US warplanes today carried out fresh bombing raids to eliminate the last pockets of al-Qaeda and Taliban resistance in the mountains of eastern Afghanistan, an Afghan commander said.
"The fighting is in progress. We continue to finish all of al-Qaeda. The Americans with their airforce, us with our ground forces," said General Attigullah Luddine, who commands hundreds of Afghan troops fighting alongside US forces in the Operation Anaconda offensive, which was launched on March 2th.
"The operation is finished but there are still some very small units of al-Qaeda and Talibans," he told reporters.
"Our forces are still there to clean the area, the high mountains and deep valleys.
"There are still some al-Qaeda and Taliban but their main base is now destroyed," he said at a checkpoint two kilometres (just over a mile) south of Gardez before returning to the Shahi Kot valley, which was the focus of a major coalition offensive earlier in the week.
US military spokesman Major Bryan Hilferty earlier said bombing raids by US aircraft were continuing in the area.
The valley in the Arma mountains, 30 kilometres (19 miles) south of Gardez, capital of Paktia province bordering Pakistan, was the last known stronghold of al-Qaeda and Taliban fighters in Afghanistan.

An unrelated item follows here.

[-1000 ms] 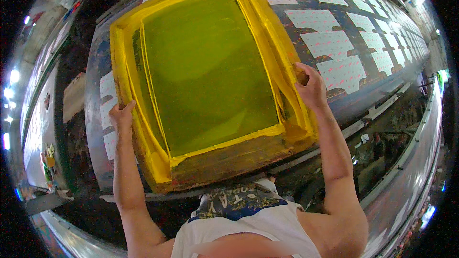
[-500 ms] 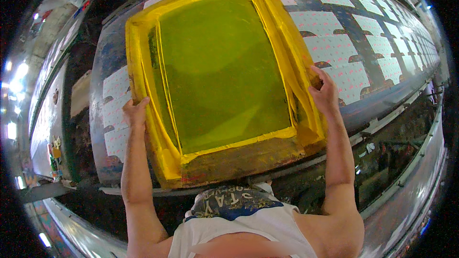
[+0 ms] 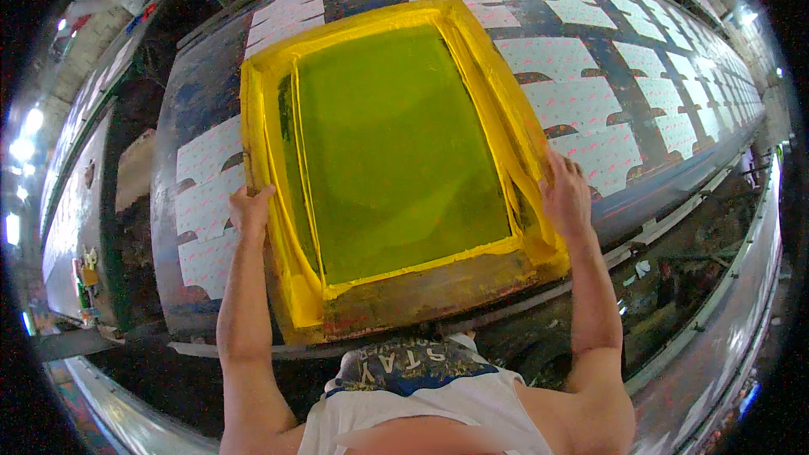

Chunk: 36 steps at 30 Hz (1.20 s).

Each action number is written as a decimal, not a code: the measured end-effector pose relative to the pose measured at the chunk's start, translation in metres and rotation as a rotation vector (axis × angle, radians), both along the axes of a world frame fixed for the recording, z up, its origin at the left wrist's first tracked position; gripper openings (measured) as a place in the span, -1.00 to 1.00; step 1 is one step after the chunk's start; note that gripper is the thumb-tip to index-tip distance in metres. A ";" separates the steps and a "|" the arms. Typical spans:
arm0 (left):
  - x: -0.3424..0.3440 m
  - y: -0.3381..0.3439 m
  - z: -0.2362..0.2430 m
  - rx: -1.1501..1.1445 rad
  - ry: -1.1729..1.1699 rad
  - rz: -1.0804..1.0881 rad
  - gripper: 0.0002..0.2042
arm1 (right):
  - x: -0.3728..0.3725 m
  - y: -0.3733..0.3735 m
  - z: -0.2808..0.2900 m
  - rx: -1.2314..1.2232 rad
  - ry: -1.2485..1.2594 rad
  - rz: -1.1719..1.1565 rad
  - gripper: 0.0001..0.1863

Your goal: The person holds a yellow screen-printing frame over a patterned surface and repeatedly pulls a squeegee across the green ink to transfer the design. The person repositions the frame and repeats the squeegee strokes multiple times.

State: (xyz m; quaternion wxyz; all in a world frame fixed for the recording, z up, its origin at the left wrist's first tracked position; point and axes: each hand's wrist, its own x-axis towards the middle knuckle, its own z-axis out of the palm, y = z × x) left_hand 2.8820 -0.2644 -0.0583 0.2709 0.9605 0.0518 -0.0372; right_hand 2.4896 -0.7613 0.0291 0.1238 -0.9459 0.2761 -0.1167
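A large rectangular screen frame (image 3: 345,312), thickly coated in yellow with a green mesh panel (image 3: 396,152), lies over or just above a long dark table (image 3: 202,84) bearing rows of white patterned pieces (image 3: 581,160). My left hand (image 3: 253,206) is closed on the left side of the frame, its thumb along the outer edge. Opposite it, my right hand (image 3: 565,190) grips the right side, lower fingers partly hidden. Whether the frame's underside touches the table cannot be told from this view.
Metal rails (image 3: 666,211) run along the table's near edge, with dark structure below. At the left are another pale panel (image 3: 76,219) and small yellow items (image 3: 88,274) beside it. More rows of pieces stretch away to the right, and bright lamps show at both rims.
The frame, held in both my hands, has shifted toward me and slightly right and looks smaller, as if lower. More white pieces now show beyond its far edge.
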 end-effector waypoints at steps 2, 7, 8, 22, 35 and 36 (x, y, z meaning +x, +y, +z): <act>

The commander of US ground forces in Afghanistan, General Paul Mikolashek, described the offensive in the valley and Arma mountains as a "textbook" operation which would make it extremely difficult for the extremists to gather together again in strength.
"They have been hit extremely hard here in this recent fight," the general told reporters at Bagram Airbase, north of Kabul.
"They are on the run. Their infrastructure has been clearly disrupted."
Following the coalition ground offensive on Wednesday to seize control of the valley, the Afghan general said, "we have found between 30 and 35 dead bodies of Arabs, Chechens, Pakistanis and Afghans".